Of course, the book summarizes some significant assertions regarding the authenticity of goodly portion of the New Testament. Given that its audience is not primarily scholars of Biblical history (Ehrman suggests that a similar book oriented towards scholars may be forthcoming), it progresses in a slow, methodical, straightforward manner that might be frustrating for some readers.

Ehrman explores both canonical and non-canonical texts. As the non-canonical texts are not likely nearly as familiar to ‘lay’ readers as the canonical texts, it is this material in the book that is most interesting, as well as the most controversial, particularly for Christians. Ehrman makes a convincing case for close textual analysis of the New Testament, combined with awareness of the socio-political context of Eastern Mediterranean life during the first ‘Christian’ millennium. Based on this analysis, and his survey of scholarly literature, he summarizes assertions that a number of New Testament books (primarily Pauline) are forgeries. These texts include: 1 & 2 Timothy, Titus, 2 Thessalonians, Ephesians, and Colossians. He also suggests, in line with a number of other scholars, that some of the gospels are forgeries as well, including: 1 & 2 Peter, James, and Acts.

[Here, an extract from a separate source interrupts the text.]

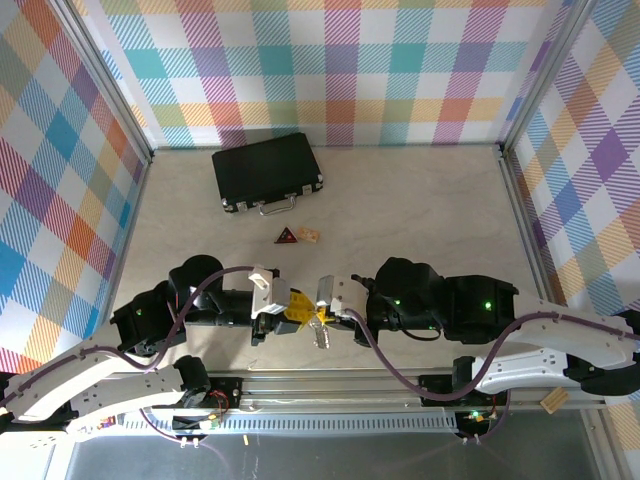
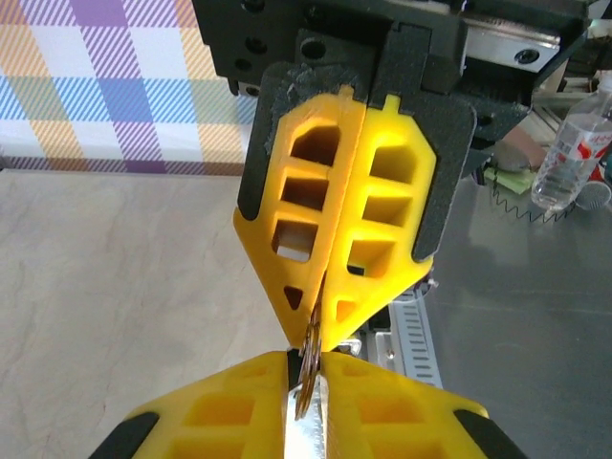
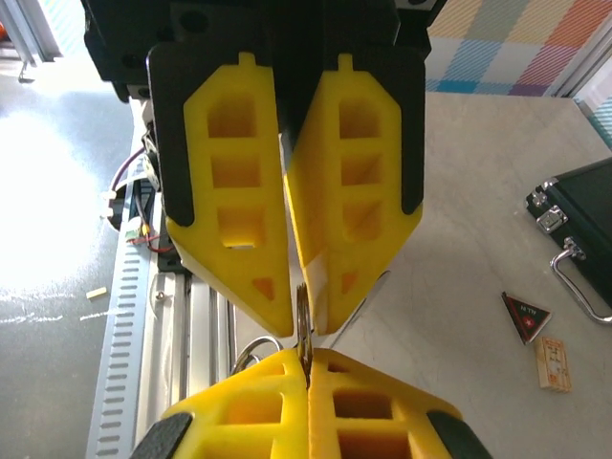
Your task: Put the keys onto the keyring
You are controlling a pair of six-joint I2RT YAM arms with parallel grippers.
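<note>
So both arms meet nose to nose at the lower middle of the top view, just above the metal rail along the bottom edge. The left gripper point(image 1: 297, 312) and the right gripper point(image 1: 320, 312) are basically tip to tip, with the keyring point(image 1: 322, 335) between them and a bit of silver dangling just below.

From the left wrist, the left one's yellow fingers point(image 2: 220, 411) fill the bottom of the frame. They're squeezed down to a thin slit, clamping the edge-on ring plus a flat silver strip. Honestly can't tell if that strip is a key blade or just part of the ring.

From the right wrist, the right one's fingers point(image 3: 239, 402) at the bottom are pressed together. The thin ring runs up out of their tips into the tips of the other gripper above. A silver loop pokes out just left of the pinch point. So the ring is held from both ends, off the table point(image 1: 400, 210).

Can't pick out the black-headed key for sure anywhere.

Up in the top view's upper middle sits a black case point(image 1: 267, 172), lid closed and metal handle facing the arms. A small red triangle point(image 1: 287, 236) and a tan chip point(image 1: 308, 234) lie right next to each other just below it, well apart from the grippers.
</note>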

Read closely after Akenson’s Saint Saul, this book is quite revealing in capturing the revolutionary changes that contemporary Biblical scholarship is offering. That much of this scholarship has not reached the common reader is unfortunate, but understandable. Books such as Forged, much more so than the rather involved and complex Saint Saul, might be a strong contribution to advancing wider knowledge of this scholarship.

Tuesday, 5 April 2011

Jimmy McDonough, "Big Bosoms and Square Jaws: The Biography of Russ Meyer, King of the Sex Film" (2005)

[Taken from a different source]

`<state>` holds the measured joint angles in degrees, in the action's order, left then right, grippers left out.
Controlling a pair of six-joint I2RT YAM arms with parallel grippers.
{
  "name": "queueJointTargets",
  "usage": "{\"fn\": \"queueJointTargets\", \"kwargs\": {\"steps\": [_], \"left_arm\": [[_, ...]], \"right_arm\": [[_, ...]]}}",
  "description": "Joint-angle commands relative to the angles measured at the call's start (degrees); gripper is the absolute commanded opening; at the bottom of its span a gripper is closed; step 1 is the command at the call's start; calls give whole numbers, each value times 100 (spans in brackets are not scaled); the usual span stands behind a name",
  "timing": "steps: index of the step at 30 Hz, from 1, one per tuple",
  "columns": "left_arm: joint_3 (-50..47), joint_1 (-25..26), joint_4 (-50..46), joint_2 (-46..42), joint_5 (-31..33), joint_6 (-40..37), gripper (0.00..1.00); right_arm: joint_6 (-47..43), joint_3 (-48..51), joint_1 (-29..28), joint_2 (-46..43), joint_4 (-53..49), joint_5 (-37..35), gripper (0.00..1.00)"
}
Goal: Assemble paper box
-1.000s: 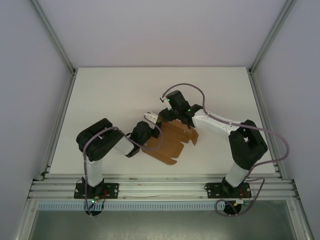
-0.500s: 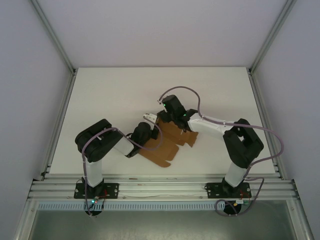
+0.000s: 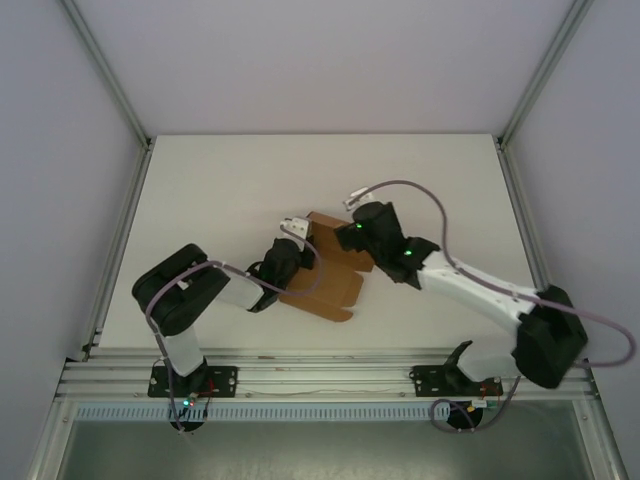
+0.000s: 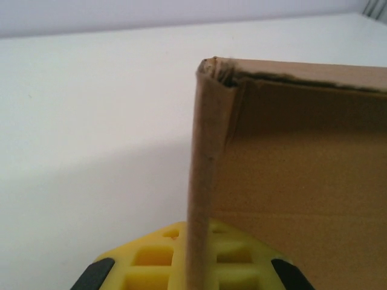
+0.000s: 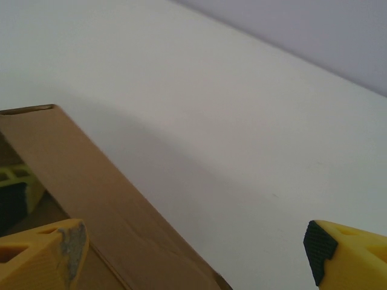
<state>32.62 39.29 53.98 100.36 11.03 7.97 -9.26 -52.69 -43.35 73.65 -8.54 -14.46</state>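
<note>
The paper box (image 3: pixel 330 285) is brown cardboard, partly folded, lying mid-table between my two arms. In the left wrist view one of its walls (image 4: pixel 202 181) stands edge-on between my yellow fingers, with a second panel (image 4: pixel 302 181) running off to the right. My left gripper (image 4: pixel 199 269) is shut on that upright wall, and from above it (image 3: pixel 296 250) sits at the box's left side. My right gripper (image 5: pixel 193 260) is open wide, with a box panel (image 5: pixel 91 199) beside its left finger (image 5: pixel 42 254). From above, the right gripper (image 3: pixel 345 240) hangs over the box's far right corner.
The white table (image 3: pixel 220 190) stretches bare behind and to both sides of the box. Aluminium frame rails (image 3: pixel 120 230) border it left and right, and a rail (image 3: pixel 320 375) carrying the arm bases runs along the near edge.
The right arm has swung out to the right and stretched low, and its jaws have opened wider. The cardboard went from a spread sheet with flaps to a more compact folded shape. The left gripper closed on the wall.
</note>
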Motion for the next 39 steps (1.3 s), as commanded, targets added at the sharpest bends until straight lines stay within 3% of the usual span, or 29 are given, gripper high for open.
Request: {"fn": "queueJointTargets", "kwargs": {"steps": [1,8,14,22,26,30,39], "left_arm": [[86,-26,-466,-343,327,192,0],[188,-26,-820,-512,224,275,0],[33,-21,-679,-656,97,306,0],[51,-19,-730,-715,-87,394,0],[102,-18,-814,-680,-10,462,0],[168,-26,-989,-710,444,649,0],[356,-48,-1434,-772,583,692,0]], "right_arm": [[613,284,265,-597,-730,-348,92],[757,802,605,-1174,-662,151,91],[692,760,679,-678,-269,256,90],[592,862,674,-197,892,1074,88],[703,883,678,-120,1382,965,87],[628,1003,675,-446,1047,688,89],[1015,1634,679,-1786,-466,169,90]]}}
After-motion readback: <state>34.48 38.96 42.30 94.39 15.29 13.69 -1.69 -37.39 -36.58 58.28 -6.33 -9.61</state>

Meyer's films are essential viewing for teenage boys, historians of the 1960s and 1970s, and fans of Boogie Nights. Meyer, for those who his name doesn't immediately conjure particular images, was a surprisingly financially successful director of movies that could perhaps be labelled... erm... mammary-obsessed, joke-infused, soft porn. This is not the type of porn that might make you feel particularly guilty or dirty, but rather the porn of a more... American version of Benny Hill type. It's nudity all seemed kind of... well... innocent compared to the graphic and grindy sex of porn intended purely to make money.

There's something that smacks of art in Meyer's films, in the same way that John Waters' films featuring Divine cross some strange line between art and trash. Additionally, Meyers' films often feature powerful, physically aggressive women, that seem to run counter to all popular understandings of graphic film produced for male consumption.

Unfortunately, McDonough's writing bears a certain resemblance to the late-career mammaries Meyer featured in his movies... over-inflated and self-consciously unnatural. In places it is almost painful to read. While the book provides some interesting back story to the production of Meyers' films, and is unique in that his life has not been examined in easily available book form (Meyers' multi-volume autobiography is priced at something like $400 USD), it is somewhat unsatisfactory in that it feels... superficial in many regards. Particularly disappointing is the last few chapters, when Meyer made the not too graceful transition from moviemaker to Alzheimer's-sufferer. Clearly, his financial, business and personal lives imploded, leaving many loose ends. McDonough, however, either because he was unable to find interviewees to explore these questions, or could not access the documentary record that might answer some of these questions, leaves the tragic denouement more to imagination than fact. Ultimately, this is unsatisfying as a narrative trope.